Re: [PATCH] [RFC]: sched/deadline: Avoid double enqueue_pushable_dl_task() warning

From: Peter Zijlstra

Date: Wed Mar 04 2026 - 04:52:08 EST


On Wed, Mar 04, 2026 at 08:06:53AM +0100, Juri Lelli wrote:
> Hello,
>
> On 03/03/26 19:41, John Stultz wrote:
> > In testing with the full Proxy Execution patch stack, I found
> > I would occasionally trip over the !RB_EMPTY_NODE() WARN_ON in
> > enqueue_pushable_dl_task(), where the task we're adding to the
> > pushable list is already enqueued.
> >
> > This triggers from put_prev_task_dl(), where it seems we go into
> > put_prev_task_dl()
> > -> update_curr_dl()
> > -> update_curr_dl_se() [hitting the dl_runtime_exceeded() case]
> > -> enqueue_task_dl()
> > -> enqueue_pushable_dl_task()
> >
> > Adding the task to the pushable the first time.
>
> Ah, so in case the task is boosted (or we fail to start the
> replenishment timer).
>
> > Then we back up the call stack to put_prev_task_dl(), which at
> > the end again calls enqueue_pushable_dl_task(), trying to add it
> > a second time, tripping the warning.
> >
> > To avoid this, add a dl_task_pushable() helper which we can use
> > to replace the RB_EMPTY_NODE checks elsewhere, and then before
> > enqueueing in put_prev_task_dl(), we can first check
> > dl_task_pushable() to avoid the double enqueue.
>
> Can't we just return early (as we do already in dequeue_pushable
> _dl_task()) in enqueue_pushable_dl_task() instead of checking before
> calling that function?

So I was mightily confused for a moment by all this.

But it turns out DL keeps current *in* the tree; since ->deadline is a
lot less mutable than ->vruntime this is possible.

But that also means that set_next_task() / put_prev_task() are
'simpler'.

However, in this case I think they are too simple, and its leading to
problems.

So update_curr_dl() needs to dequeue+enqueue because it is pushing
->deadline (because current is in tree). Then because of that, it also
ends up doing enqueue_pushable, but that is actively wrong, you must not
do that on current.

Only once you're doing put_prev_task() must you do that.
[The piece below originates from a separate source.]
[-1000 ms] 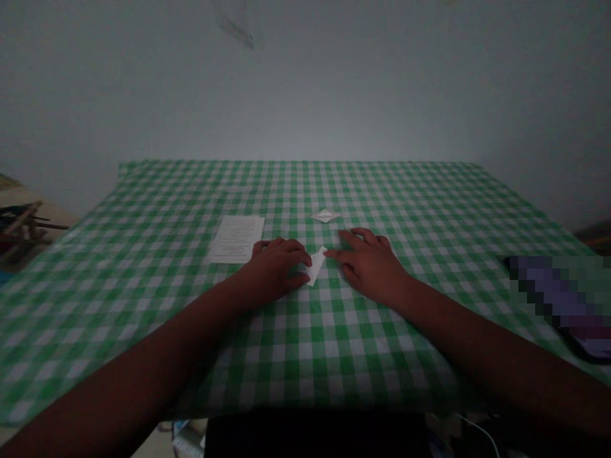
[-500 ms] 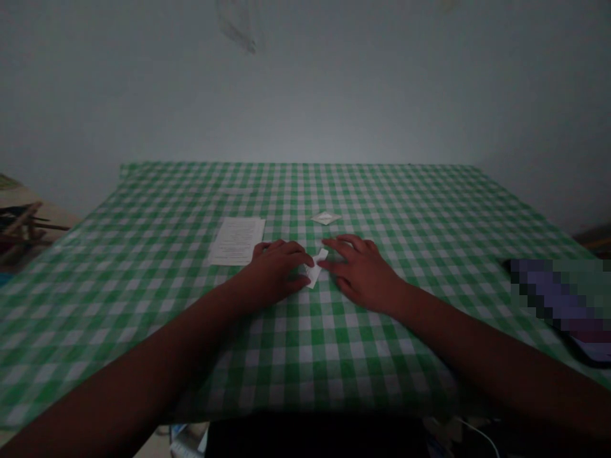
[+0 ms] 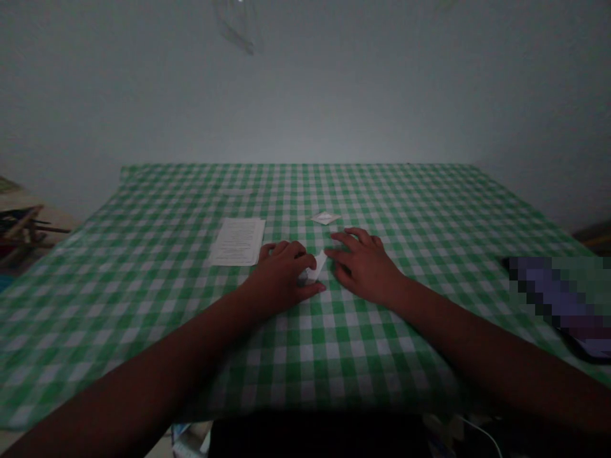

Imagine this happens because of an update_curr() that is not from
put_prev_task(), then you end up with current on the pushable list,
which is a big no-no.

So I think I'd like to see dl_rq->curr tracking, similar to what we have
for fair.

If you do that (see below), you'll probably find this case was already
handled 'correctly' but was broken by the PE thing ;-)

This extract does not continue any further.